Retype every record that appears below, unchanged.

#####

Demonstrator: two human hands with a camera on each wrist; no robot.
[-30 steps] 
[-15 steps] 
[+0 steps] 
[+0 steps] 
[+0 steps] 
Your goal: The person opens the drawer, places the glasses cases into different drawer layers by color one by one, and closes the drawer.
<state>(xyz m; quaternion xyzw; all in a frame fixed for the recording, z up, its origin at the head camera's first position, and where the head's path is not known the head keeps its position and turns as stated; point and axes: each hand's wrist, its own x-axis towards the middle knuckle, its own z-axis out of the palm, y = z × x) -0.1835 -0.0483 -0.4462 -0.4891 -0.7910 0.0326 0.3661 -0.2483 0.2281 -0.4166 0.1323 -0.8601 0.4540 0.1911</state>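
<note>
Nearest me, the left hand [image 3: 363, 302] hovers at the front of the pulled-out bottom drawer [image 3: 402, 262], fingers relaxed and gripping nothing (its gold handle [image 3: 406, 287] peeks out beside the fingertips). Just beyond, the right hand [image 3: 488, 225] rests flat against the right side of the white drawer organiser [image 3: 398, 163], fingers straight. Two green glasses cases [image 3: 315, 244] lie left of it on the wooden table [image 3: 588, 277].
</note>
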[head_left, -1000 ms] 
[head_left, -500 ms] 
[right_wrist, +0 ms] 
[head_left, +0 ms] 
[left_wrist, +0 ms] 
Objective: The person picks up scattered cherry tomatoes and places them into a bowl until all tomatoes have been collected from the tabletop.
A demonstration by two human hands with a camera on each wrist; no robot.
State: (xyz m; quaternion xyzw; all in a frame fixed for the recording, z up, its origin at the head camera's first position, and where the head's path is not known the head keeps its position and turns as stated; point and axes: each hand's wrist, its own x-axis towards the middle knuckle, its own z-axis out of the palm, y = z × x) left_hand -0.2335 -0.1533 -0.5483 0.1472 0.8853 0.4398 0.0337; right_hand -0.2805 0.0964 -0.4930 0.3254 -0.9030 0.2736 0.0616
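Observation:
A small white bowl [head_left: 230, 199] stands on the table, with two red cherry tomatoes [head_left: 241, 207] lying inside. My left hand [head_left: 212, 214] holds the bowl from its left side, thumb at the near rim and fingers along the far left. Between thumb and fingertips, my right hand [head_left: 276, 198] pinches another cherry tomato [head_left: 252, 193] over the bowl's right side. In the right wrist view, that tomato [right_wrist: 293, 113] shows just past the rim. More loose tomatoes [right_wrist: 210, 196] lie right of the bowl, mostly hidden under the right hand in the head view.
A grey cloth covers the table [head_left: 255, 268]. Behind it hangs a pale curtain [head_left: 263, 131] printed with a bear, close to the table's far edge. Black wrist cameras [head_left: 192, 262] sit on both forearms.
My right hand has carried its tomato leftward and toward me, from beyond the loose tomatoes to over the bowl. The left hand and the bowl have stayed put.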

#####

» Solution to the exercise
Demonstrator: two human hands with a camera on each wrist; no robot.
[-30 steps] 
[-15 steps] 
[+0 steps] 
[+0 steps] 
[+0 steps] 
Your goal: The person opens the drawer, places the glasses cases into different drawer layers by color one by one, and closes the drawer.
<state>(xyz m; quaternion xyzw; all in a frame fixed for the recording, z up, its origin at the head camera's first position, and where the head's path is not known the head keeps its position and turns as stated; point and axes: each hand's wrist, its own x-axis towards the middle knuckle, its own z-axis out of the palm, y = z × x) -0.1835 -0.0483 -0.4462 -0.4891 -0.7910 0.0326 0.3661 -0.2483 0.2281 -0.4166 0.1323 -0.8601 0.4540 0.1911</state>
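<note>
Nearest me, the left hand [image 3: 363, 302] hovers at the front of the pulled-out bottom drawer [image 3: 402, 262], fingers relaxed and gripping nothing (its gold handle [image 3: 406, 287] peeks out beside the fingertips). Just beyond, the right hand [image 3: 488, 225] rests flat against the right side of the white drawer organiser [image 3: 398, 163], fingers straight. Two green glasses cases [image 3: 315, 244] lie left of it on the wooden table [image 3: 588, 277].
</note>
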[head_left, -1000 ms] 
[head_left, -500 ms] 
[right_wrist, +0 ms] 
[head_left, +0 ms] 
[left_wrist, +0 ms] 
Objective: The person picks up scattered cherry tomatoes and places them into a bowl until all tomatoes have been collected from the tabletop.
A demonstration by two human hands with a camera on each wrist; no robot.
State: (xyz m; quaternion xyzw; all in a frame fixed for the recording, z up, its origin at the head camera's first position, and where the head's path is not known the head keeps its position and turns as stated; point and axes: each hand's wrist, its own x-axis towards the middle knuckle, its own z-axis out of the palm, y = z × x) left_hand -0.2335 -0.1533 -0.5483 0.1472 0.8853 0.4398 0.0337; right_hand -0.2805 0.0964 -0.4930 0.3254 -0.9030 0.2736 0.0616
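Observation:
A small white bowl [head_left: 230, 199] stands on the table, with two red cherry tomatoes [head_left: 241, 207] lying inside. My left hand [head_left: 212, 214] holds the bowl from its left side, thumb at the near rim and fingers along the far left. Between thumb and fingertips, my right hand [head_left: 276, 198] pinches another cherry tomato [head_left: 252, 193] over the bowl's right side. In the right wrist view, that tomato [right_wrist: 293, 113] shows just past the rim. More loose tomatoes [right_wrist: 210, 196] lie right of the bowl, mostly hidden under the right hand in the head view.
A grey cloth covers the table [head_left: 255, 268]. Behind it hangs a pale curtain [head_left: 263, 131] printed with a bear, close to the table's far edge. Black wrist cameras [head_left: 192, 262] sit on both forearms.
My right hand has carried its tomato leftward and toward me, from beyond the loose tomatoes to over the bowl. The left hand and the bowl have stayed put.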

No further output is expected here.